Paseaba por el mar de encinas dejándome llevar, atento a cada movimiento, unas veces subiendo y otras bajando, recreándome en cada detalle; todo era estimulante para los sentidos. Después de dos horas de lento caminar, el interminable tobogán y el bochorno comenzaban a castigar el cuerpo y el ánimo. Estos momentos en los que el agobio aprieta son ideales para sentarse al abrigo de una encina y recobrar el resuello perdido. El aire fresco y la magnífica panorámica que ofrecía el río, hicieron el resto.

Desandar el camino no fue menos entretenido. La razón me guiaba inconscientemente por las trasegadas veredas que las merinas mantienen a golpe de pezuña mañana y tarde, faldeando cerros unas veces y vadeando arroyos otras. Al ascender por uno de estos regatos, encajonado entre rocas de pizarra tapizadas de clavelinas y espectaculares dedaleras, voló silencioso el “gran duque” alertado por mi inesperada presencia. Conociendo sus costumbres, hice un alto en el camino para inspeccionar la escarpada ladera, donde no tardé en encontrar su refugio. Los numerosos restos y los excrementos que blanqueaban la entrada ponían de manifiesto que aquel hueco, más que un dormidero, había sido el lugar elegido por el búho real para criar a su prole.

El cansancio y la sed empezaban a hacer mella. Las nubes cárdenas se tornaban amenazadoras y el aire molesto obligaba a acelerar el paso, que tres horas después se hacía torpe y pesado. El paseo se hizo más lento y fatigoso de lo que esperaba, ralentizado en buena medida por la incordiosa carga que supone el instrumental óptico, de indudable utilidad, pero un lastre cuando el camino se hace largo y tortuoso.

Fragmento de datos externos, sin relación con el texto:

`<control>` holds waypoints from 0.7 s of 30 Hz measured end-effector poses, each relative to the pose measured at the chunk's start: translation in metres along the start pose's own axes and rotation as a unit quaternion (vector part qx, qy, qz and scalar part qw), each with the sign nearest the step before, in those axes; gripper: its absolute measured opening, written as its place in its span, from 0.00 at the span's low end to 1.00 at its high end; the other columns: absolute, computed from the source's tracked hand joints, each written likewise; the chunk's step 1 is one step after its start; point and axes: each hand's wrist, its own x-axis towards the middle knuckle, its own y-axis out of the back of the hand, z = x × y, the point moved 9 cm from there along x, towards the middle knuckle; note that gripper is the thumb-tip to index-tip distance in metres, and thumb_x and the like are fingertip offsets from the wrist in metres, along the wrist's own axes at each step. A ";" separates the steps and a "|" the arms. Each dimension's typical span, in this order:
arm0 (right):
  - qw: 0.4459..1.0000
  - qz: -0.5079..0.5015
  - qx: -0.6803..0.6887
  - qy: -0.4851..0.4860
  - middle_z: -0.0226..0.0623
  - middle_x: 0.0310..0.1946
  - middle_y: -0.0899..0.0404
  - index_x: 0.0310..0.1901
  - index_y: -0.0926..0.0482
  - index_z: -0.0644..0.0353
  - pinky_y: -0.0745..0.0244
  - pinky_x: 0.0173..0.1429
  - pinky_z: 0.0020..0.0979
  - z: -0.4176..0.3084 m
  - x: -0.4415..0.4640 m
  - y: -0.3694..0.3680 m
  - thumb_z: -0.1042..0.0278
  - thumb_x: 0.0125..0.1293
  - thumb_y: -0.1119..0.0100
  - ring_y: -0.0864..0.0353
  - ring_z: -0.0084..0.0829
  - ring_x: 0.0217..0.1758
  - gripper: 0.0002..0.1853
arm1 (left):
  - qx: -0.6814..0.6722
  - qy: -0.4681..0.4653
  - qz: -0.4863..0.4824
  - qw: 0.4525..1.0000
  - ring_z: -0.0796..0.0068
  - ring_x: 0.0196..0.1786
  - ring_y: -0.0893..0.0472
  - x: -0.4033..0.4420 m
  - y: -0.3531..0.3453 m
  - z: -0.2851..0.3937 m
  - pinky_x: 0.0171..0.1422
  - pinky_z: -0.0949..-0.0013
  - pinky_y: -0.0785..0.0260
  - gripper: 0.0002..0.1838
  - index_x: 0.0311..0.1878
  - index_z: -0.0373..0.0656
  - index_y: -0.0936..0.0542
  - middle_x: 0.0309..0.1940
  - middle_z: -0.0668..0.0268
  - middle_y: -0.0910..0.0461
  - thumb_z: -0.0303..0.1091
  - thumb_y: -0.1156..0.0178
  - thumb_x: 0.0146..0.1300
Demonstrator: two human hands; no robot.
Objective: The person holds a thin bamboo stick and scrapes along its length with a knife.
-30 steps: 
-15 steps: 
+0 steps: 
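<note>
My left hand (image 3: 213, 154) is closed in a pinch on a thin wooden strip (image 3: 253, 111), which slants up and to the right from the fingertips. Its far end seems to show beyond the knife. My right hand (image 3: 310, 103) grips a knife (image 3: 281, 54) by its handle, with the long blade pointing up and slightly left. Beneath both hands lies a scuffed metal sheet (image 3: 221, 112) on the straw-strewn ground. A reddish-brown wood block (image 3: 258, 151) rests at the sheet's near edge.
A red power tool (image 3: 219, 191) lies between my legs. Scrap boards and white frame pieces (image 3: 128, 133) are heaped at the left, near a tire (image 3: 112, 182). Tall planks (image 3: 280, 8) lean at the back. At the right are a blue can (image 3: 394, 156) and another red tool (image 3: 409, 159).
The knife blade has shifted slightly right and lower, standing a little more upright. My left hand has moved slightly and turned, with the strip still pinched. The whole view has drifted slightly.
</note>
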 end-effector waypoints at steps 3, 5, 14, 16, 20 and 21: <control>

Traspuesto el enésimo cerro, la visión del viejo puente del río Siruela se me antojó en un vivificante oasis perdido. Sus ocho ojos nunca me parecieron más bellos y profundos. Hasta mi coche parecía haberse transformado en un flamante Audi. Mis tropiezos y delirios no pasaron desapercibidos para el aguililla calzada que llevaba más de un mes echada en su nido. Intenté mantener la compostura, aunque era inevitable no sentirse ridículo ante su mirada burlona.